#### DIRECTIONS FOR THIS TASK:
With images removed, return the whole listing exactly as written.
· · · ·
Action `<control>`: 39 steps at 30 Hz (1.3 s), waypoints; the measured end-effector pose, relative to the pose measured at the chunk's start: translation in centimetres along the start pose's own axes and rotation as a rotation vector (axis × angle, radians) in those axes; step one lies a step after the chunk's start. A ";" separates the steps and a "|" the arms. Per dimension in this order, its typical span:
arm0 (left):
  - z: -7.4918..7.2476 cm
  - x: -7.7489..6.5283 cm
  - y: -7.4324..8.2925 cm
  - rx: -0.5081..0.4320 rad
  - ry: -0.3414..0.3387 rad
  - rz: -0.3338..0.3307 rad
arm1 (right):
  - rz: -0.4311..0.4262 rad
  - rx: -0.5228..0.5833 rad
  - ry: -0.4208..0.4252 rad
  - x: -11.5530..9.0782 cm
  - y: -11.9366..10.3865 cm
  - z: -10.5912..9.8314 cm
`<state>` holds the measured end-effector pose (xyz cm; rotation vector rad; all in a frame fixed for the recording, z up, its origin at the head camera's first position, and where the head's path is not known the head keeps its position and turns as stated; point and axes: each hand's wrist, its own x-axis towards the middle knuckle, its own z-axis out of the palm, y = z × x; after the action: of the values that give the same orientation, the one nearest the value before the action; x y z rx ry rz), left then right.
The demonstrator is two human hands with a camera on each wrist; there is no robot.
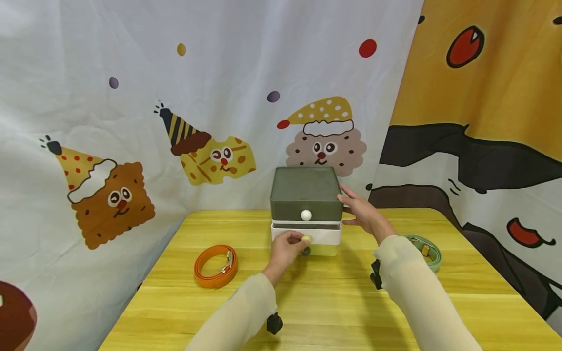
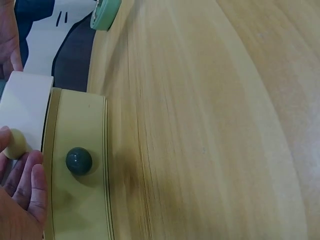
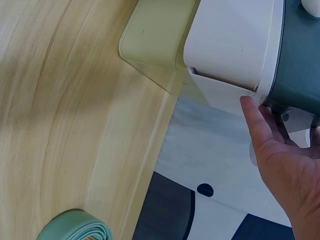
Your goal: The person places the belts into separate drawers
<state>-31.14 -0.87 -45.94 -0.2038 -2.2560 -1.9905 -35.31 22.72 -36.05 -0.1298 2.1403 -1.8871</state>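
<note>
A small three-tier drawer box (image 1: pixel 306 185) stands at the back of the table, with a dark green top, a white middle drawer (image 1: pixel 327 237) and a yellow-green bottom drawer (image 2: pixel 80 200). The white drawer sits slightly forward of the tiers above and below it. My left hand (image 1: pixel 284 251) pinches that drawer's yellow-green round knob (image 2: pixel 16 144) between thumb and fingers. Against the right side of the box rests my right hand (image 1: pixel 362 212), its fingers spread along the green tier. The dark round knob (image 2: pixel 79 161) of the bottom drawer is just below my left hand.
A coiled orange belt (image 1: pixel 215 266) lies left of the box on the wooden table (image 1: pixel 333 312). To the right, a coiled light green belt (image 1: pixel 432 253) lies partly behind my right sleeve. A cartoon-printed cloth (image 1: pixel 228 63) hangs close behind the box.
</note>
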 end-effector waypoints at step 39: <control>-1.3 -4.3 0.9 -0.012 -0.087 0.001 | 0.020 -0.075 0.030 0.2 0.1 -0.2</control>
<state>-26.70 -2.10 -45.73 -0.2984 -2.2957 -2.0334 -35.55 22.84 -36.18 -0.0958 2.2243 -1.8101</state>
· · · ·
#### YOUR SOLUTION:
Action `<control>`: 39 steps at 30 Hz (1.3 s), waypoints; the measured end-effector pose, relative to the pose measured at the chunk's start: translation in centimetres along the start pose's own axes and rotation as a rotation vector (axis × angle, radians) in those axes; step one lies a step after the chunk's start. A ";" separates the steps and a "|" the arms. Per dimension in this order, its typical span:
arm0 (left):
  - z: -7.4918..7.2476 cm
  - x: -7.7489..6.5283 cm
  - y: -7.4324..8.2925 cm
  - rx: -0.5081..0.4320 rad
  - ry: -0.3414..0.3387 rad
  - rz: -0.3338..0.3307 rad
arm1 (right):
  - rz: -0.4311..0.4262 rad
  - rx: -0.5228..0.5833 rad
  - ry: -0.4208..0.4252 rad
  - x: -11.5530..9.0782 cm
  - y: -11.9366..10.3865 cm
  - z: -10.5912..9.8314 cm
`<state>` holds the measured end-effector pose (xyz cm; rotation vector rad; all in a frame fixed for the recording, z up, its origin at the head camera's first position, and where the head's path is not known the head keeps its position and turns as stated; point and axes: each hand's wrist, its own x-axis towards the middle knuckle, its own z-axis out of the palm, y = z × x; after the action: of the values that give the same orientation, the one nearest the value before the action; x y z rx ry rz), left then right.
The demonstrator is two human hands with a camera on each wrist; there is no robot.
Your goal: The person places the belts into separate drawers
<state>-31.14 -0.87 -45.94 -0.2038 -2.2560 -1.9905 -35.31 22.72 -36.05 -0.1298 2.1403 -1.8871</state>
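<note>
A small three-tier drawer box (image 1: pixel 306 185) stands at the back of the table, with a dark green top, a white middle drawer (image 1: pixel 327 237) and a yellow-green bottom drawer (image 2: pixel 80 200). The white drawer sits slightly forward of the tiers above and below it. My left hand (image 1: pixel 284 251) pinches that drawer's yellow-green round knob (image 2: pixel 16 144) between thumb and fingers. Against the right side of the box rests my right hand (image 1: pixel 362 212), its fingers spread along the green tier. The dark round knob (image 2: pixel 79 161) of the bottom drawer is just below my left hand.
A coiled orange belt (image 1: pixel 215 266) lies left of the box on the wooden table (image 1: pixel 333 312). To the right, a coiled light green belt (image 1: pixel 432 253) lies partly behind my right sleeve. A cartoon-printed cloth (image 1: pixel 228 63) hangs close behind the box.
</note>
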 end-effector waypoints at step 39: <control>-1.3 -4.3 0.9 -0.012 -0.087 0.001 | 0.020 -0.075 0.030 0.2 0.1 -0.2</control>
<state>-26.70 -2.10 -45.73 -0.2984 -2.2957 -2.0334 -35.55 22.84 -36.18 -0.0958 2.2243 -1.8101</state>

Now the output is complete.